May 9, 2013: Active Day 4, Phakding to Namche

PhakdingtoNamche2I was up with dawn and the sweetly singing mountain birdies, a pleasant change from barking and crowing. Everyone else was still asleep so rather than stir too long and wake people up, I crept downstairs to read. The beauty and surreality of where I was made it hard to focus. I started to wonder what I was doing reading a book about someone else’s experience in the Himalayas when my own real-life experience was all around me. So I just sat there and soaked it all in.

We met in the common room for breakfast. The night before I decided to keep with the Nepali theme and ordered Tibetan bread and honey, and was very happy with the decision. Other typical breakfast choices were omelets, porridge, toast, and pancakes.

At the airport in Kathmandu the day before, I had my hiking poles attached to my day pack, then thought better of trying to get them on the flight as a carry-on. The porter bags were all piled on a cart, so I stashed my poles in the bag at the top for the sake of convenience. They ended up being my only piece of luggage that made it to the mountains the day before.

When we gathered to leave, someone pointed out the rubber snow basket from a hiking pole was sitting on the bench where my pack had been a moment before. I looked down and sure enough, both of the snow baskets from my poles were missing. The group headed down the stone stairs from the courtyard by our lodge toward the village, and I quickly backtracked to the building where we slept to check for the other one. We were separated maybe a minute.

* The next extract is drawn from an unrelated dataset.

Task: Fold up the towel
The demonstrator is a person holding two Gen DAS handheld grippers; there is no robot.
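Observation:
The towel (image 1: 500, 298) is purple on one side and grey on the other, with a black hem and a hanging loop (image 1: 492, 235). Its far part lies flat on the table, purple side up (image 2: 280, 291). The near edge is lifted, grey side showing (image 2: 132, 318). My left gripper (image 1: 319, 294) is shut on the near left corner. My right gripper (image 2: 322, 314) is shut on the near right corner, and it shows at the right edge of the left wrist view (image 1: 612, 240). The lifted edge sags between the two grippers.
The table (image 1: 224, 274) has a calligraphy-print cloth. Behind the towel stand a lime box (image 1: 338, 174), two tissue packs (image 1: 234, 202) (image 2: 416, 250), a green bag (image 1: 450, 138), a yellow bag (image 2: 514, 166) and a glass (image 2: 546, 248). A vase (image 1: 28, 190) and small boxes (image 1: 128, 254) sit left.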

When I didn’t find it, I hurried down the stairs to catch up. On reaching the bottom, I saw nothing but empty village. Uh oh. I checked back the way we came (right) to see if they picked up the trail again that way. There were some other foreigners outside having breakfast at a different place, and I asked them if they saw a group go by. They said no, and then felt sorry for me and started asking where I was trying to go. I just told them thanks and took off in the other direction (right, then right). Here I found some locals who actually didn’t speak English (most did in our “tourist tunnel”). Okay, that’s enough of this nonsense. Back up to the common room I went to get directions. They told me when I went back downstairs to go right, right and right again and then I’d see the trail and another suspension bridge.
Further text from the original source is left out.